Antonis Achilleos
Hands-On Time
20 Mins
Total Time
50 Mins
26 cookies

A combination of granulated sugar and brown sugar is the key to the chewy center of these beautiful, sesame-flecked cookies. One simple way to add intense flavor to any dough is through a citrus zest and a spice. Here, orange zest and cardamom result in fragrant floral notes. If you love the recipe and want to give it your own spin on a second batch, grapefruit zest and ground ginger would marry well, as would lime with ground turmeric. Shopping tip: some grocery stores sell sesame seeds in the bulk section. Buying them here—rather than in jars—can be more affordable.

How to Make It

Step 1

Preheat oven to 350°F. Spread sesame seeds in a single layer on a baking sheet. Bake until fragrant and toasted, 10 to 12 minutes, stirring after 8 minutes. Cool 10 minutes on baking sheet.

Step 2

Beat together butter, both sugars, and orange zest with an electric mixer on medium speed until light and fluffy, 3 to 5 minutes.

Step 3

Add egg and vanilla, beating on medium speed until combined.

Step 4

Whisk together flour, cardamom, baking soda, and salt in a bowl.
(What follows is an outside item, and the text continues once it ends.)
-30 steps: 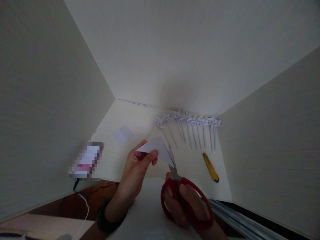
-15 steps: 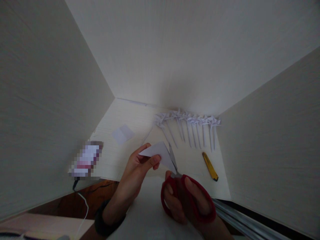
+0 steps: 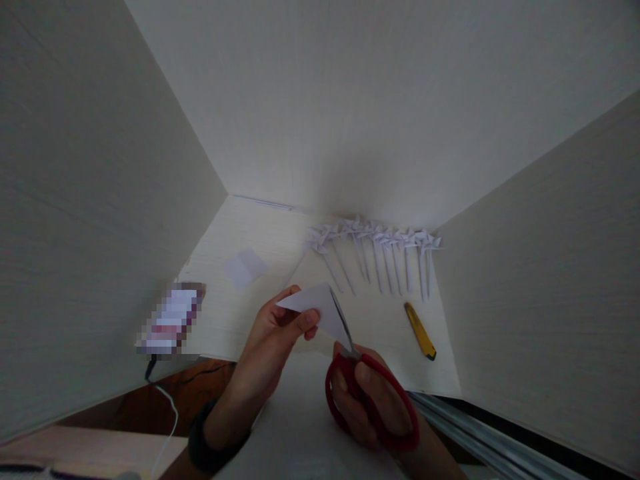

Gradually add flour mixture to butter mixture with mixer running on low speed. Fold in ¾ cup of the toasted sesame seeds.

Step 5

Shape dough into 26 balls (about 1 tablespoon each). Roll balls in remaining ½ cup sesame seeds, and place 2 inches apart on a baking sheet lined with parchment paper.

Step 6

Bake until fragrant and golden around edges, 10 to 11 minutes. Let cool on a wire rack 10 minutes before transferring to a plate.